The average investor buys shares with the hope that price will appreciate, so that they can be sold at a profit. In general, greater demand will drive a stock's price and this in turn is driven by the prospect of the company's sales and profits going up. If you bought one of SSL's stock picks such as National Commercial Bank of Jamaica Limited a year ago and sold it on January 30, 2012, you would have achieved a capital gain of approximately 32 per cent , in addition to dividends, greatly exceeding the Treasury-Bill rate, which is just above six per cent before tax.

In addition to the potential for capital gains, stocks may provide investors with current income. A dividend is a periodic payout of profit to shareholders, often quarterly or annually. This income opportunity is an added incentive to invest in a stock for the long term and provides a buffer if price declines. Notably, in Jamaica there is no tax on capital gains or dividends.

Dividends can be thought of as "cash rewards" offered by the company. The company's board of directors chooses when to declare a dividend and the payout ratio (the amount of dividends relative to the company's earnings). Most older and mature companies pay a regular dividend, whereas most newer and smaller ones do not as they tend to reinvest profits to enable long-term growth. At the same time, while some stocks may have a high yield, one would certainly want to ensure that the dividend payout is sustainable. So choose a company with an established track record of earnings and potential for future growth.

A few examples of good dividend yielding stocks are Scotia Group Jamaica Limited, which yielded 6.33 per cent (based on trailing twelve-month dividend as at January 30, 2012); NCB, which yielded 5.71 per cent, and Carreras Group Limited, 9.35 per cent.

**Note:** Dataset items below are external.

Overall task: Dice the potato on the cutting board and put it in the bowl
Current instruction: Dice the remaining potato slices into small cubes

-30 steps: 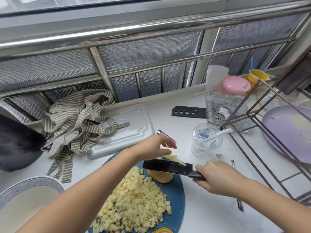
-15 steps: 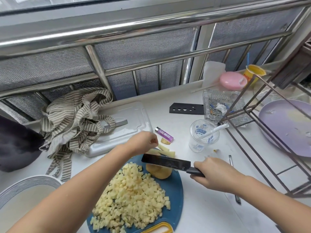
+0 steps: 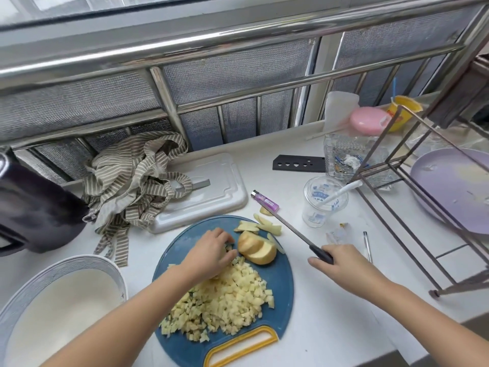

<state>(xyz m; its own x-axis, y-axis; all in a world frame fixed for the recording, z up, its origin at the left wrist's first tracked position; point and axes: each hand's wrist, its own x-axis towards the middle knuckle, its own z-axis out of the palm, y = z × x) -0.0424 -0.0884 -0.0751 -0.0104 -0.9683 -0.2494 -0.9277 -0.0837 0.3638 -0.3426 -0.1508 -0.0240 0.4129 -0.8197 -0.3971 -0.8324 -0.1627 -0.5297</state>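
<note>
While the bowl (image 3: 112, 271), white with a patterned rim, stood at the near left corner of the counter (image 3: 330, 327) and held no potato, the round blue cutting board (image 3: 281, 276) lay just to its right, its yellow handle nearest the viewer. A heap of diced potato (image 3: 227, 298) covered the near half of the board. The left hand (image 3: 211, 250) rested at the far edge of the heap with its fingers bent downward, tips among the cubes; whether they pinched any piece could not be told. Just beside those fingertips sat an uncut potato chunk (image 3: 256, 249), partly split into thick slabs, and beyond it several loose potato slices (image 3: 262, 226) lay at the board's far rim. The right hand (image 3: 344, 268), off the board to the right, gripped the black handle of a knife (image 3: 288, 226) with fingers wrapped round it, the blade raised above the counter and pointing away to the left toward a purple lighter (image 3: 265, 203). Farther back stood a clear plastic cup (image 3: 324, 202), a white tray (image 3: 217, 192) and a crumpled striped apron (image 3: 137, 178) partly on the tray. A black knife sheath (image 3: 297, 163) lay near the window railing (image 3: 238, 38).
</note>
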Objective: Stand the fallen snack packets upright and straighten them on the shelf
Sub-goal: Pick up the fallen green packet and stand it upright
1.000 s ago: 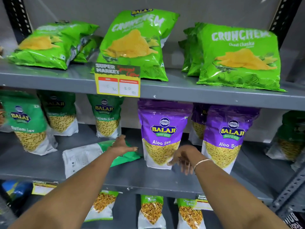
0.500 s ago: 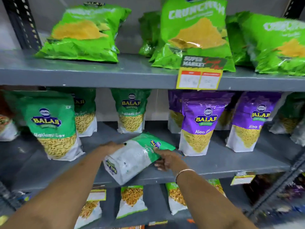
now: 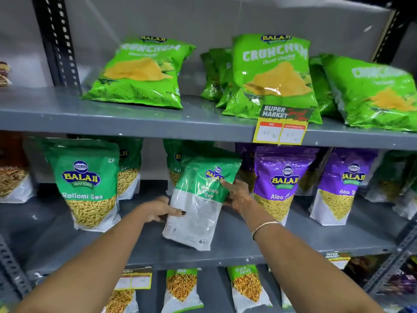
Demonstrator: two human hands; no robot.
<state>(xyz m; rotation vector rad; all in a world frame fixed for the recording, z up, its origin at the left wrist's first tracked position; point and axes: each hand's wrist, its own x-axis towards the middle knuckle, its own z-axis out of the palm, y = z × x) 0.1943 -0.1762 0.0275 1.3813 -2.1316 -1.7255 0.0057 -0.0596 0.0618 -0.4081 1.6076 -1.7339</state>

A look at the annual rate of return on stock investments during a brief period of a few years, when conditions are tough, may show limitations for returns on stock investing. However, historically, stock markets have produced one of the top annualised rates of return for any investment. Long-term investors who can cope with the ups and downs of the stock market tend to see a nice return on their investments.

It is easy to diversify your equity portfolio. For example, technology companies, like cell phone providers, likely won't move in synch with energy companies, heavy industrial manufacturers or consumer cyclical products like automobile manufacturers because each sector responds differently to movements in the overall economy. So say you place yourself in five different sectors, you are spreading your risk. The size of the companies you invest in may also provide you a way to diversify your risk. Small companies, for example, tend to rise early in economic recoveries and fall quickly during downturns, while the largest companies tend to rise more slowly during recoveries, but maintain their strength longer through economic drawbacks.

Unlike real estate, which is an illiquid investment, that is, not easily converted to cash. Investing in the stock market allows you to sell your holdings easily through your stock broker at a minimal cost. Due to the existence of a stock exchange, such as the Jamaica Stock Exchange, which brings together both buyers and sellers, you are able to decide at what price to sell your stock. However, it is important to note that not all stocks are liquid, as this depends on the amount of shares that are in the hands of the general public.

It's easy to invest in something that you can relate to given the vast amount of companies and industries from which to choose. From banks to bakeries, buy what you believe in. Forget the common misconception that you have to start with a huge amount to benefit from the stock market. This is by no means so. Start small and gradually build a portfolio of stocks from fundamentally sound companies with room for growth.